Copy every record exactly. Nothing may be skipped.

[Records from a collection]
-----

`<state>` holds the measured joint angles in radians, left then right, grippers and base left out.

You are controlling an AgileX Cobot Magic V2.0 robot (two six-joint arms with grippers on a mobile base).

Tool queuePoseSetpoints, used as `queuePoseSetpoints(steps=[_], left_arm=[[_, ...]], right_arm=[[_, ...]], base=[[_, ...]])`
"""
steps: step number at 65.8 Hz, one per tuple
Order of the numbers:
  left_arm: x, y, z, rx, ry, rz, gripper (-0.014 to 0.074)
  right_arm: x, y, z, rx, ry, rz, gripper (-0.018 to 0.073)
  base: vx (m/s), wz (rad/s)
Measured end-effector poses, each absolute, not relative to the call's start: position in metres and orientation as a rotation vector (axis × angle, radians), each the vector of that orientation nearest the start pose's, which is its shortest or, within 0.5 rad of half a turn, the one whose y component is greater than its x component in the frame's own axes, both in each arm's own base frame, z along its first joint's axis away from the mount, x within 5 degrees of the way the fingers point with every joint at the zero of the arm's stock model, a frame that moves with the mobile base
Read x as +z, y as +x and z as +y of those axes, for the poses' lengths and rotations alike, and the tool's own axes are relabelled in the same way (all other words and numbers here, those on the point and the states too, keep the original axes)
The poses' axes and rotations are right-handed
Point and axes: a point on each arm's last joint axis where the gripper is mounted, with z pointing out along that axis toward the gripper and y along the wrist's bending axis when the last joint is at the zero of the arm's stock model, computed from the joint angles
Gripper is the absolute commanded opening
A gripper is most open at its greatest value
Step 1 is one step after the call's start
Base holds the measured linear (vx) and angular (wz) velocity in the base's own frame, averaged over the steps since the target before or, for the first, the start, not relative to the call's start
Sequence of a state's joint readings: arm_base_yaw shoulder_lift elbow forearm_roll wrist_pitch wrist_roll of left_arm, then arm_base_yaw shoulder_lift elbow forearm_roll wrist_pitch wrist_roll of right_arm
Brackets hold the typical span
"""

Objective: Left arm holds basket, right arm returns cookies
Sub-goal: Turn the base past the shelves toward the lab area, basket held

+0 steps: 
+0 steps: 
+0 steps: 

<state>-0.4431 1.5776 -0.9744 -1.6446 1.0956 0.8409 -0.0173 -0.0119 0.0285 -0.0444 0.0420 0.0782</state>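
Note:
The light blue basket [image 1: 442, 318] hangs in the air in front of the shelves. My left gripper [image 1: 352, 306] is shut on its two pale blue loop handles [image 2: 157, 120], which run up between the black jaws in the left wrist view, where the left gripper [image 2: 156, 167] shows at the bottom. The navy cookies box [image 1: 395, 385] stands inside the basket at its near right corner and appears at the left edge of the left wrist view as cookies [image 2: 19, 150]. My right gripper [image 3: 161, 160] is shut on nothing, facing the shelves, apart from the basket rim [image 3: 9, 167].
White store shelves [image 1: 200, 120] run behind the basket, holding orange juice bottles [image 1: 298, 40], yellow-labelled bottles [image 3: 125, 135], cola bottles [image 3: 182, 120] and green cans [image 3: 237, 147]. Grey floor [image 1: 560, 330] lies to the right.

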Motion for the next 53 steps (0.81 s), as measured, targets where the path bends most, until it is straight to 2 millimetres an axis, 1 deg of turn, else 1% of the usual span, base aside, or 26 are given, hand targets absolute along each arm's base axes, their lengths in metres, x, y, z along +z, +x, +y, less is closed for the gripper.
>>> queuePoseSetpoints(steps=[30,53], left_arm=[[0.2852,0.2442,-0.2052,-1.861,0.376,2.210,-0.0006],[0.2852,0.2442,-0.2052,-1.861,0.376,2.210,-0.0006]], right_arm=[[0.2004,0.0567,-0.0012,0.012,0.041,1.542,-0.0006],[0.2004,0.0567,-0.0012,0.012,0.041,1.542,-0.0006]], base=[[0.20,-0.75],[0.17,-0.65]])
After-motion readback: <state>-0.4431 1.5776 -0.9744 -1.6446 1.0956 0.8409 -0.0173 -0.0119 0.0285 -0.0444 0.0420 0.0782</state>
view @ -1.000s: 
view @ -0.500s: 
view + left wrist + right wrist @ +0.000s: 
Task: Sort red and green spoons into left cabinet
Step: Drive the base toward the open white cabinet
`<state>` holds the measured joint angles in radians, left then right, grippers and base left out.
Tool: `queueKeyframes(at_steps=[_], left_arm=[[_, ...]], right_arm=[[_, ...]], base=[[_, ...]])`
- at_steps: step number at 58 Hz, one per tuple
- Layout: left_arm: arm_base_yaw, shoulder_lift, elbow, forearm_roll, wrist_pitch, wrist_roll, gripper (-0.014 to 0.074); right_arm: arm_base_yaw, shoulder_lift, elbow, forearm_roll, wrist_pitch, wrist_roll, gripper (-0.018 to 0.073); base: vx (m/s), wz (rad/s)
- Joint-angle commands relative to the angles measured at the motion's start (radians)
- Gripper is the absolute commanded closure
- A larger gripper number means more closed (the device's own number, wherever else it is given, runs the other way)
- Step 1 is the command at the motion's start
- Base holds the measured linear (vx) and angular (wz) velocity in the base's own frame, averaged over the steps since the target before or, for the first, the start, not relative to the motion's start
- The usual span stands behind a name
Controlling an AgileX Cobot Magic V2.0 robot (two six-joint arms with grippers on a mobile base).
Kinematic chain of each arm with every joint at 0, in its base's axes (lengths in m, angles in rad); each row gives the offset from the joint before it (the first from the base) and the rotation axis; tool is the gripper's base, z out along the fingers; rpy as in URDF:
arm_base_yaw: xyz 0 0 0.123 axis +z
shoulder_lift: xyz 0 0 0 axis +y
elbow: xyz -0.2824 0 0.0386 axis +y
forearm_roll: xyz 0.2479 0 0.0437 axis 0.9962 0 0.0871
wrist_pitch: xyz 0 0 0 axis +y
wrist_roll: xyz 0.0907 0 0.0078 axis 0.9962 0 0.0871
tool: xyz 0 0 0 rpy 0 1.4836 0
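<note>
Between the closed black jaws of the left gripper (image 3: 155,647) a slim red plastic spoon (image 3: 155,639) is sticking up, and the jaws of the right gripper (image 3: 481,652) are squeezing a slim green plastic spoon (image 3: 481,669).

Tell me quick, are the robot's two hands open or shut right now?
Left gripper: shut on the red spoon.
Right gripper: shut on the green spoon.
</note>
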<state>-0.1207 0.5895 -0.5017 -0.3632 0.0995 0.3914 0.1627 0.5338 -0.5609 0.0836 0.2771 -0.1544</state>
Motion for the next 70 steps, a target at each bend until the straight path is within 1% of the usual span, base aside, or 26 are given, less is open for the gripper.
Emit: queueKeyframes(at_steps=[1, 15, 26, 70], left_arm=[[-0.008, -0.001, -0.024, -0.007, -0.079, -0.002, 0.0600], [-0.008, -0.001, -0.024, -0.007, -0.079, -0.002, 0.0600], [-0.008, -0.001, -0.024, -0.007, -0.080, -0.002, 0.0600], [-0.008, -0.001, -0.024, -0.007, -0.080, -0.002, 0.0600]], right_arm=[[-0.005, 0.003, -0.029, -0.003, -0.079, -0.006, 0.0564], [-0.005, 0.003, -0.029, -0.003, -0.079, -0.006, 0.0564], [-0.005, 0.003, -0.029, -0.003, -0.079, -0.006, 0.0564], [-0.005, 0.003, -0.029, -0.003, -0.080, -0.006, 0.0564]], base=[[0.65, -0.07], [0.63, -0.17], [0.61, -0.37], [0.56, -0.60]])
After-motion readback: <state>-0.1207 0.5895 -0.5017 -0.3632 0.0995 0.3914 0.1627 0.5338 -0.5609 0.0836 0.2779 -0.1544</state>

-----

**Written answer**
`<state>` holds the measured joint angles in radians, left then right, grippers and base left out.

You are controlling an AgileX Cobot Magic V2.0 robot (two six-joint arms with grippers on a mobile base).

Tool queuePoseSetpoints, used as `queuePoseSetpoints(steps=[_], left_arm=[[_, ...]], right_arm=[[_, ...]], base=[[_, ...]])`
"""
steps: step number at 65.8 Hz, one per tuple
Order of the numbers:
  left_arm: x, y, z, rx, ry, rz, gripper (-0.014 to 0.074)
  right_arm: x, y, z, rx, ry, rz, gripper (-0.018 to 0.073)
  base: vx (m/s), wz (rad/s)
Measured end-effector poses, each absolute, not relative to the call's start: position in metres and orientation as a rotation vector (axis × angle, radians), each the vector of that orientation nearest the start pose's, which is its shortest or, within 0.5 rad of half a turn, the one whose y component is greater than its x component in the frame's own axes, both in each arm's own base frame, z along its first joint's axis away from the mount, x within 5 degrees of the way the fingers point with every joint at the zero of the arm's stock model, a frame that moves with the mobile base
Read x as +z, y as +x and z as +y of those axes, for the poses' lengths and rotations alike, and the tool's own axes are relabelled in the same way (all other words and numbers here, those on the point and the states too, keep the original axes)
The poses' axes and rotations are right-handed
Point and axes: a point on each arm's last joint axis where the gripper is mounted, with z pointing out along that axis toward the gripper and y along the wrist's bending axis when the last joint is at the zero of the arm's stock model, computed from the joint angles
Gripper is the absolute commanded opening
A gripper is most open at its greatest value
Step 1 is one step after the call's start
Base holds the measured linear (vx) and angular (wz) velocity in the base's own frame, averaged over the steps since the target before or, for the first, the start, not relative to the call's start
Sequence of a state's joint readings: arm_base_yaw shoulder_lift elbow forearm_roll wrist_pitch wrist_roll of left_arm, then arm_base_yaw shoulder_lift elbow forearm_roll wrist_pitch wrist_roll of right_arm
Brackets hold the typical span
"""

Objective: Left arm holds basket, right arm returns cookies
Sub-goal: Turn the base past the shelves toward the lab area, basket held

+0 steps: 
+0 steps: 
+0 steps: 

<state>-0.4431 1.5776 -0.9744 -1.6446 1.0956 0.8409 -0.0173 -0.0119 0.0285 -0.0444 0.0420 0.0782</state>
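Note:
The light blue basket [image 1: 442, 318] hangs in the air in front of the shelves. My left gripper [image 1: 352, 306] is shut on its two pale blue loop handles [image 2: 157, 120], which run up between the black jaws in the left wrist view, where the left gripper [image 2: 156, 167] shows at the bottom. The navy cookies box [image 1: 395, 385] stands inside the basket at its near right corner and appears at the left edge of the left wrist view as cookies [image 2: 19, 150]. My right gripper [image 3: 161, 160] is shut on nothing, facing the shelves, apart from the basket rim [image 3: 9, 167].
White store shelves [image 1: 200, 120] run behind the basket, holding orange juice bottles [image 1: 298, 40], yellow-labelled bottles [image 3: 125, 135], cola bottles [image 3: 182, 120] and green cans [image 3: 237, 147]. Grey floor [image 1: 560, 330] lies to the right.
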
Motion for the next 53 steps (0.81 s), as measured, targets where the path bends most, until it is straight to 2 millimetres an axis, 1 deg of turn, else 1% of the usual span, base aside, or 26 are given, hand targets absolute along each arm's base axes, their lengths in metres, x, y, z along +z, +x, +y, less is closed for the gripper.
>>> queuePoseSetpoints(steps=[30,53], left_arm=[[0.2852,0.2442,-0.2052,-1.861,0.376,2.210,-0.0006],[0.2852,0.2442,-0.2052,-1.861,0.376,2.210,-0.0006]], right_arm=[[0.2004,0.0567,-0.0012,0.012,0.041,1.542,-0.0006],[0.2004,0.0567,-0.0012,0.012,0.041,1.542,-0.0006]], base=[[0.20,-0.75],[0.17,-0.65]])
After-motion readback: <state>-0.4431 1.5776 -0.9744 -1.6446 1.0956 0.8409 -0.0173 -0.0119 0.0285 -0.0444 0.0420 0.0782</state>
view @ -1.000s: 
view @ -0.500s: 
view + left wrist + right wrist @ +0.000s: 
Task: Sort red and green spoons into left cabinet
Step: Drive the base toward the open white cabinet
`<state>` holds the measured joint angles in radians, left then right, grippers and base left out.
Tool: `queueKeyframes(at_steps=[_], left_arm=[[_, ...]], right_arm=[[_, ...]], base=[[_, ...]])`
- at_steps: step number at 58 Hz, one per tuple
- Layout: left_arm: arm_base_yaw, shoulder_lift, elbow, forearm_roll, wrist_pitch, wrist_roll, gripper (-0.014 to 0.074); right_arm: arm_base_yaw, shoulder_lift, elbow, forearm_roll, wrist_pitch, wrist_roll, gripper (-0.018 to 0.073); base: vx (m/s), wz (rad/s)
- Joint-angle commands relative to the angles measured at the motion's start (radians)
- Gripper is the absolute commanded closure
- A larger gripper number means more closed (the device's own number, wherever else it is given, runs the other way)
- Step 1 is the command at the motion's start
- Base holds the measured linear (vx) and angular (wz) velocity in the base's own frame, averaged over the steps since the target before or, for the first, the start, not relative to the motion's start
- The usual span stands behind a name
Controlling an AgileX Cobot Magic V2.0 robot (two six-joint arms with grippers on a mobile base).
Kinematic chain of each arm with every joint at 0, in its base's axes (lengths in m, angles in rad); each row gives the offset from the joint before it (the first from the base) and the rotation axis; tool is the gripper's base, z out along the fingers; rpy as in URDF:
arm_base_yaw: xyz 0 0 0.123 axis +z
shoulder_lift: xyz 0 0 0 axis +y
elbow: xyz -0.2824 0 0.0386 axis +y
forearm_roll: xyz 0.2479 0 0.0437 axis 0.9962 0 0.0871
wrist_pitch: xyz 0 0 0 axis +y
wrist_roll: xyz 0.0907 0 0.0078 axis 0.9962 0 0.0871
tool: xyz 0 0 0 rpy 0 1.4836 0
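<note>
Between the closed black jaws of the left gripper (image 3: 155,647) a slim red plastic spoon (image 3: 155,639) is sticking up, and the jaws of the right gripper (image 3: 481,652) are squeezing a slim green plastic spoon (image 3: 481,669).

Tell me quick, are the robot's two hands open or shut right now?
Left gripper: shut on the red spoon.
Right gripper: shut on the green spoon.
</note>
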<state>-0.1207 0.5895 -0.5017 -0.3632 0.0995 0.3914 0.1627 0.5338 -0.5609 0.0836 0.2771 -0.1544</state>
Motion for the next 70 steps, a target at each bend until the straight path is within 1% of the usual span, base aside, or 26 are given, less is open for the gripper.
Emit: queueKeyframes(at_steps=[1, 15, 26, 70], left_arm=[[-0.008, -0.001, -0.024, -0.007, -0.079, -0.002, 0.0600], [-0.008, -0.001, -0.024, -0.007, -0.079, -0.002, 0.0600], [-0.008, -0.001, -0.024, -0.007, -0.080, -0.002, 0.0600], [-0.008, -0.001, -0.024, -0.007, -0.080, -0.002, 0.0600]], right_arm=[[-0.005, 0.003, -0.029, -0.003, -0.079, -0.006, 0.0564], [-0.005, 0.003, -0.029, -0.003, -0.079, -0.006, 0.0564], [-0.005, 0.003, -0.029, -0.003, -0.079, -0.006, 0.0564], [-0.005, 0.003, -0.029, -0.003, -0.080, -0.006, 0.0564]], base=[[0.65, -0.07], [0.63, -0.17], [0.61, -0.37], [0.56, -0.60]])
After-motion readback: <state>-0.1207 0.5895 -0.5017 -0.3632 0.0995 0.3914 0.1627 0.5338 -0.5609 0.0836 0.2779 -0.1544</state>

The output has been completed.